In the insurance policy the Board of Directors has drawn up guidelines for the protection of the Group's assets and earnings as well as for risk prevention work and provided an overview of imminent financial risks and consequences.
Thus, for daily management purposes policies and manuals as well as backup procedures for the most important operational risks have been established. In addition, it is the Executive Board's and the Board of Directors' opinion that the Group is appropriately insured in terms of insurable risks and own risks.
North Media defines interest rate, liquidity, credit and currency risks as financial risks.
North Media has implemented a financial policy, which regulates the general frameworks for managing the Group's exposure to, for example, currency and interest rate movements. The policy sets out guidelines for risk hedging. Where financial instruments or other hedging is used, hedging is done for the sole purpose of reducing the future risk.
The Group's policy is to hedge interest rate risks on the Group's long-term loans if it is found to be possible to secure the interest payments at a satisfactory level. For a detailed analysis of the Group's interest rate risks, see Note 38.
The Group undertakes liquidity management to ensure the availability of sufficient and flexible financial resources at any time. The risk of the liquidity situation suddenly and unexpectedly developing adversely and affecting the Group's investment and operational liquidity requirements is handled through a number of management tools. The planning of anticipated liquidity requirements is carried out in connection with the preparation of budgets and action plans. Such liquidity requirements are monitored on a monthly and a daily basis. Every month, a liquidity projection is made for a period of at least six months, and at least twice a year the projection is made for a minimum of twelve months.

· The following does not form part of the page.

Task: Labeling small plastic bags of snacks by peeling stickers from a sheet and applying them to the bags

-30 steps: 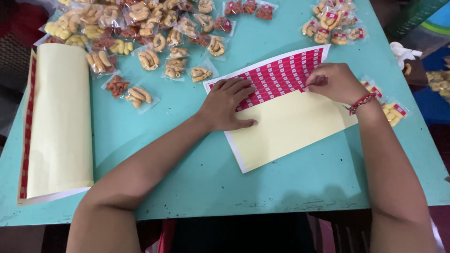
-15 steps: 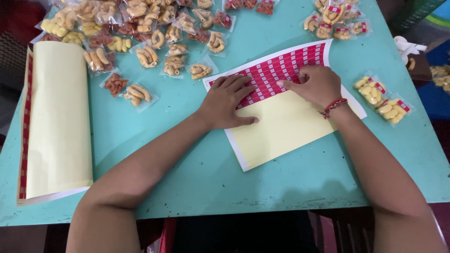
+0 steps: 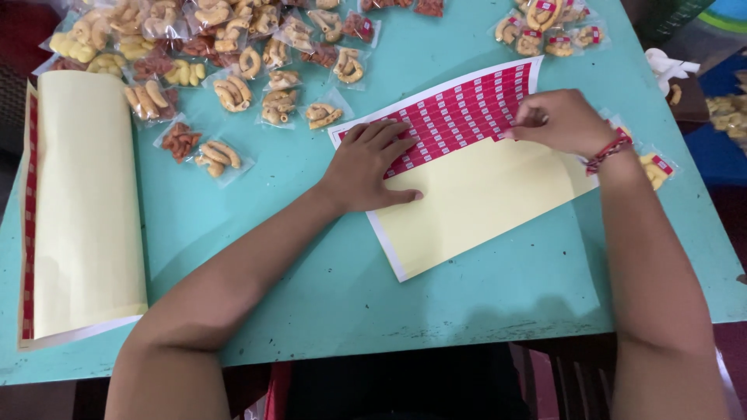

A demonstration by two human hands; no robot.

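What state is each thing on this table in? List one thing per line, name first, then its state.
Sticker sheet: flat, lower part already stripped to yellow backing.
Red stickers: on the sheet's upper rows.
Left hand: pressed flat on the sheet.
Right hand: pinching at the sticker rows' edge.
Used sheet: nearly bare, edge curled.
Snack bags: sealed, scattered.

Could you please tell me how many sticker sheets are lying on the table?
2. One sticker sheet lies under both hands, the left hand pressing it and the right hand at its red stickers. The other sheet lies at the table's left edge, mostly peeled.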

The Group's aim is to have sufficient cash resources in order to be able to take appropriate action in the event of unforeseen fluctuations in liquidity.

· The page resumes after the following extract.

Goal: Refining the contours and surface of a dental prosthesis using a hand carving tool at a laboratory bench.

The bank accounts of the Parent Company and the Danish subsidiaries are included in the Group's cash pool, which is monitored daily in order to optimise interest received and interest paid on the Group's total cash flows.

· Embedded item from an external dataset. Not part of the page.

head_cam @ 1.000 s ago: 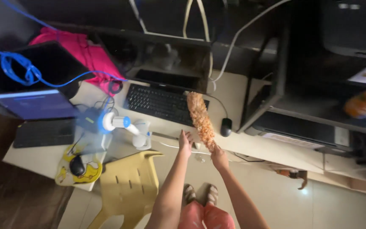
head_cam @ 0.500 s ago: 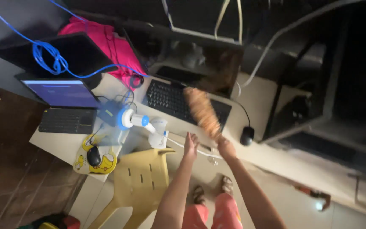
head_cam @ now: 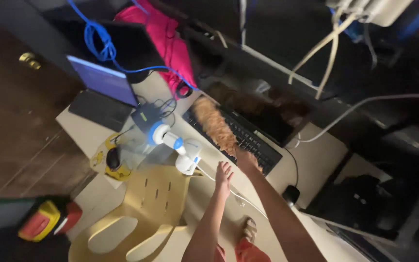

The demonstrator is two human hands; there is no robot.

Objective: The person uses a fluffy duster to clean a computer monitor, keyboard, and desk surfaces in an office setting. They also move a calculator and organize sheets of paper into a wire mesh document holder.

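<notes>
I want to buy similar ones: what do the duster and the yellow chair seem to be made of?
The duster in the right hand looks like soft, fluffy orange-tan fibre, likely synthetic; its outline is fuzzy. The chair looks like moulded plastic, smooth and matt: one piece with cut slots and rounded openings.

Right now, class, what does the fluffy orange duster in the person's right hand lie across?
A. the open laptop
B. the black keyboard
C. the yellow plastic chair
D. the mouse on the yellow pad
B: the right hand holds the orange duster so that its fluffy head lies across the black keyboard, clear of laptop, chair and mouse.
</notes>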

It is group policy to be self-supporting. However, the Group's properties are financed by way of longterm fixed-interest loans.
North Media is exposed to credit risks relating to receivables and deposits with banks. The maximum credit risk corresponds to the carrying amount.
North Media A/S' policy is to do business only with banks of a high credit rating. Loss on receivables is a business risk, and the risk of loss on a customer is weighted against the earnings potential on an ongoing basis. Loss on receivables has historically been limited in size.
In 2008 - 2011, the Group reduced its presence outside Denmark, having thereby reduced its total risk on transactions in foreign currency, to an entirely immaterial level.
The Group evaluates continuously the need to adapt its capital structure in order to weigh the higher equity return requirement against the increased uncertainty connected with borrowed funds.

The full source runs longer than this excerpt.